Diode Circuit Solved Problem (Analog Electronics) | Quiz # 393
Finding Voltage Between Nodes P and Q
Introduction to the Problem
- The video begins with a question about finding the voltage between nodes P and Q at time t = 60 milliseconds, given that all diodes are ideal. The input signal is a sinusoidal wave with a peak value of 10 volts.
Understanding the Signal Characteristics
- The frequency of oscillation is determined to be 50 Hz, leading to a time period of 20 milliseconds. This indicates that each cycle repeats every 20 milliseconds, and we need to analyze the voltage at 60 milliseconds, which corresponds to three cycles.
Diode Behavior During Positive Half Cycle
- During the positive half cycle (0 to +10 volts), the diode conducts as its anode is more positive than its cathode. However, if one diode conducts, it prevents current flow through another diode due to their arrangement in the circuit. Thus, both diodes remain off during this phase.
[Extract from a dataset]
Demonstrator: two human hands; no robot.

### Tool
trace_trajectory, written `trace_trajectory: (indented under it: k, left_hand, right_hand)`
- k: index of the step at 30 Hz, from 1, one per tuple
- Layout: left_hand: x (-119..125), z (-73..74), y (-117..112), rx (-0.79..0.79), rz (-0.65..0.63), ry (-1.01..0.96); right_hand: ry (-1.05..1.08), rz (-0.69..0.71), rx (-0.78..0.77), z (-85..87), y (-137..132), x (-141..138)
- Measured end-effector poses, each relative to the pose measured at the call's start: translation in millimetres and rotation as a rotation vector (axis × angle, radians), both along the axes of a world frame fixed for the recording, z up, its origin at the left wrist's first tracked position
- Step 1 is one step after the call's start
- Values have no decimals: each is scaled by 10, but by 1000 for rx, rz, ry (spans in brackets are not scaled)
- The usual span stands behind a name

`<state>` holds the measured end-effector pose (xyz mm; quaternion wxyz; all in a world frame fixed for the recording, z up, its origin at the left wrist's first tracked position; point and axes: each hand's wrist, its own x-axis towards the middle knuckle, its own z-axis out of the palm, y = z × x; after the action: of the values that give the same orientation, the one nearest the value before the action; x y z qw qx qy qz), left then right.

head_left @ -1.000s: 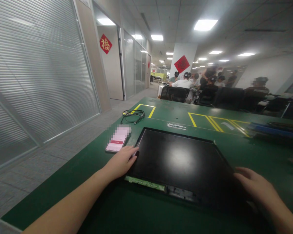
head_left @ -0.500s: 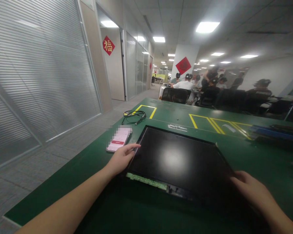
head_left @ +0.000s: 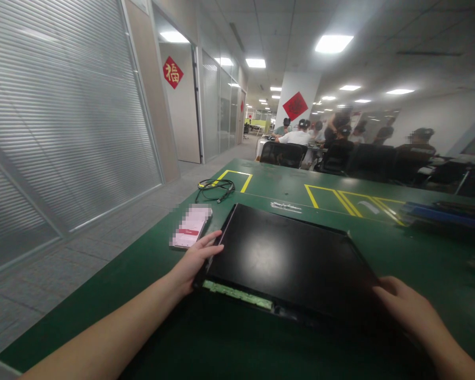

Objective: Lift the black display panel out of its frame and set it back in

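Black and glossy, the panel (head_left: 285,253) is stretching between my two hands over the near part of the green table (head_left: 103,301), with a green circuit strip (head_left: 237,295) showing along its near edge. My left hand (head_left: 193,261) is holding the left edge, two slightly parted digits resting on top, while my right hand (head_left: 407,303) is gripping the right edge, thumb uppermost, its other fingers mostly hiding from view. A phone (head_left: 192,229) is lying just beyond my left hand, and a coiled black cable (head_left: 217,184) is resting farther off.
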<state>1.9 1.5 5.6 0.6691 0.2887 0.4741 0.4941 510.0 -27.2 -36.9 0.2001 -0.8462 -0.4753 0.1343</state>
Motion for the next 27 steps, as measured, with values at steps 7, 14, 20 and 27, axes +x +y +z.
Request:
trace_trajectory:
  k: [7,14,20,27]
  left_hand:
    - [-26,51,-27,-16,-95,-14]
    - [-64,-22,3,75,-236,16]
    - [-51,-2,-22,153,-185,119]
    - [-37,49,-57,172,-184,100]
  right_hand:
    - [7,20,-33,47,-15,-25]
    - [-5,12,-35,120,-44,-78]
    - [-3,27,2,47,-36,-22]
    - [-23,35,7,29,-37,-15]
- The assumption that current can flow through a capacitor is negated because when one diode conducts (acting as a short circuit), both terminals of the capacitor are at equal potential; hence no current flows through it.
- As all four diodes remain off during this half cycle, there’s no current flow affecting node voltages P and Q directly from this phase.
Circuit Behavior During Negative Half Cycle
- In contrast, during the negative half cycle (-10 volts), the bottom diode turns on since its anode becomes more positive than its cathode while allowing current flow through it; however, the upper diode remains off due to reverse polarity conditions preventing conduction.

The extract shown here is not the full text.